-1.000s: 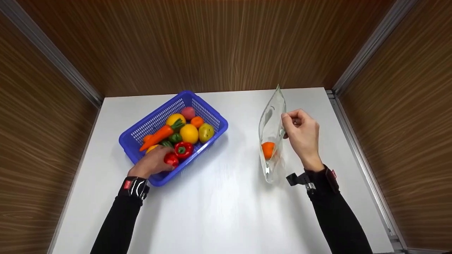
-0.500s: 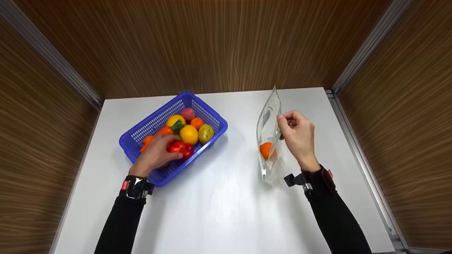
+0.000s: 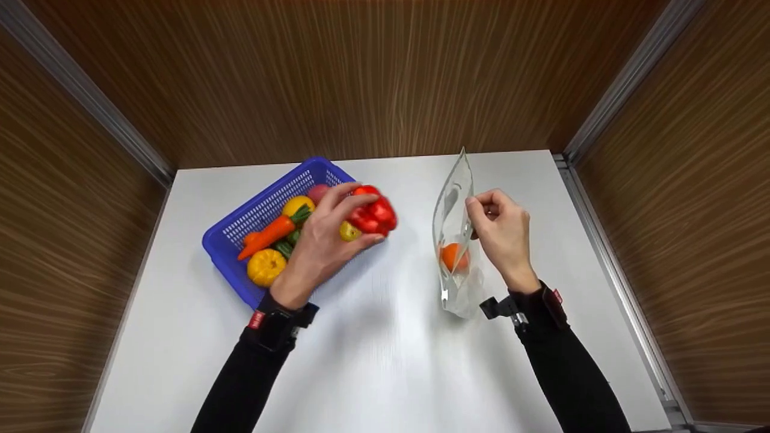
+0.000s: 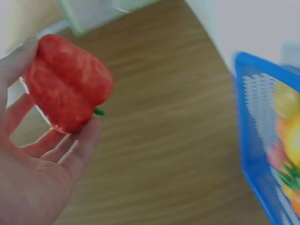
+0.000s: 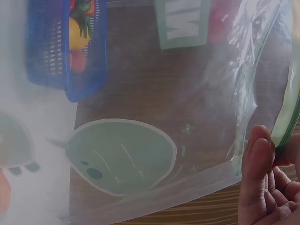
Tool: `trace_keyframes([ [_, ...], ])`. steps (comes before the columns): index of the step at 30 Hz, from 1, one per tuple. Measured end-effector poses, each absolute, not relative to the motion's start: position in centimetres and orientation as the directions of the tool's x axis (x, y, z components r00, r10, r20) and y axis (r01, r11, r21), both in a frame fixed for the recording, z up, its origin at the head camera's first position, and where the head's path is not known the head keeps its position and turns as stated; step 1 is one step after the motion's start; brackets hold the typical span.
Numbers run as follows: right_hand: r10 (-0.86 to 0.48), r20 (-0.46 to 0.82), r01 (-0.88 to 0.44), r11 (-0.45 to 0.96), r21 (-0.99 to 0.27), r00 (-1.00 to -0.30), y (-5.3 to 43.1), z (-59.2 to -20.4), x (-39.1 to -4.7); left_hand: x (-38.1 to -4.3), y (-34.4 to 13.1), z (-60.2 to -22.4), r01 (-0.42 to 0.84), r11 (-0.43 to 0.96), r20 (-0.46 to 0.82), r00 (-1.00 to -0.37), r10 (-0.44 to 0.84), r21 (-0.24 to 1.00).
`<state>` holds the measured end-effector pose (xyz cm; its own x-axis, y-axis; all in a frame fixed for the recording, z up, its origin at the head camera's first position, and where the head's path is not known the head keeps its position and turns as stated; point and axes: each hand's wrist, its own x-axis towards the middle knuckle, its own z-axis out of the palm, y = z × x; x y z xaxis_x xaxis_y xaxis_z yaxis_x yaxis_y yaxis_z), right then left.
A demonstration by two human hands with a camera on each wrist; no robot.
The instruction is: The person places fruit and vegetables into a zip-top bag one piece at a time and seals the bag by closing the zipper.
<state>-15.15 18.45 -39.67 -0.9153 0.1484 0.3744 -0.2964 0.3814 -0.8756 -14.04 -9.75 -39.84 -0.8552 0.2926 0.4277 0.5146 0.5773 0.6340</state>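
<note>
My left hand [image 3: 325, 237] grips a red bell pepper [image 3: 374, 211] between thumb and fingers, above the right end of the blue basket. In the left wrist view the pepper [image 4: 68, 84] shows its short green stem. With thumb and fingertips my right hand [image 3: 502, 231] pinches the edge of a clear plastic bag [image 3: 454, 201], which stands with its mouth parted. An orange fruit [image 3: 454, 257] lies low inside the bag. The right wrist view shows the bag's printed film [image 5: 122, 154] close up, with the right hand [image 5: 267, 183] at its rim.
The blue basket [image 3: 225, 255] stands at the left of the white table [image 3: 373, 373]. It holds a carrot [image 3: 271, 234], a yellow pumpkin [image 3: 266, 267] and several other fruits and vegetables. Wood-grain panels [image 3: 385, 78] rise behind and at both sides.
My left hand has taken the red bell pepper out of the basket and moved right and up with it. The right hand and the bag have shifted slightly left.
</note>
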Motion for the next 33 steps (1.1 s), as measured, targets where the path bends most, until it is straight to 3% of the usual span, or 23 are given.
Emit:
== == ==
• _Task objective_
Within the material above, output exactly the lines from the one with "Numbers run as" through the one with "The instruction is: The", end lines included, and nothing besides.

• _Result of this exercise_
Numbers run as follows: right_hand: r10 (-0.86 to 0.48), r20 (-0.46 to 0.82), r01 (-0.88 to 0.44), r11 (-0.45 to 0.96), r21 (-0.99 to 0.27), r00 (-1.00 to -0.30), y (-5.3 to 43.1), z (-59.2 to -20.4), x (-39.1 to -4.7); left_hand: x (-38.1 to -4.3), y (-34.4 to 13.1), z (-60.2 to -22.4), r01 (-0.42 to 0.84), r11 (-0.43 to 0.96), r20 (-0.46 to 0.82), r00 (-1.00 to -0.37), r10 (-0.44 to 0.84), r21 (-0.24 to 1.00).
`<state>` holds the measured end-effector pose (xyz cm; its own x-axis, y-axis; all in a frame fixed for the recording, z up, its origin at the head camera's first position, and where the head's path is not known the head keeps its position and turns as stated; point and axes: each hand's wrist, its own x-axis towards the middle knuckle, its own z-axis out of the palm, y = z × x; x y z xaxis_x xaxis_y xaxis_z yaxis_x yaxis_y yaxis_z), right then left.
A demonstration by two human hands with a camera on each wrist; no robot.
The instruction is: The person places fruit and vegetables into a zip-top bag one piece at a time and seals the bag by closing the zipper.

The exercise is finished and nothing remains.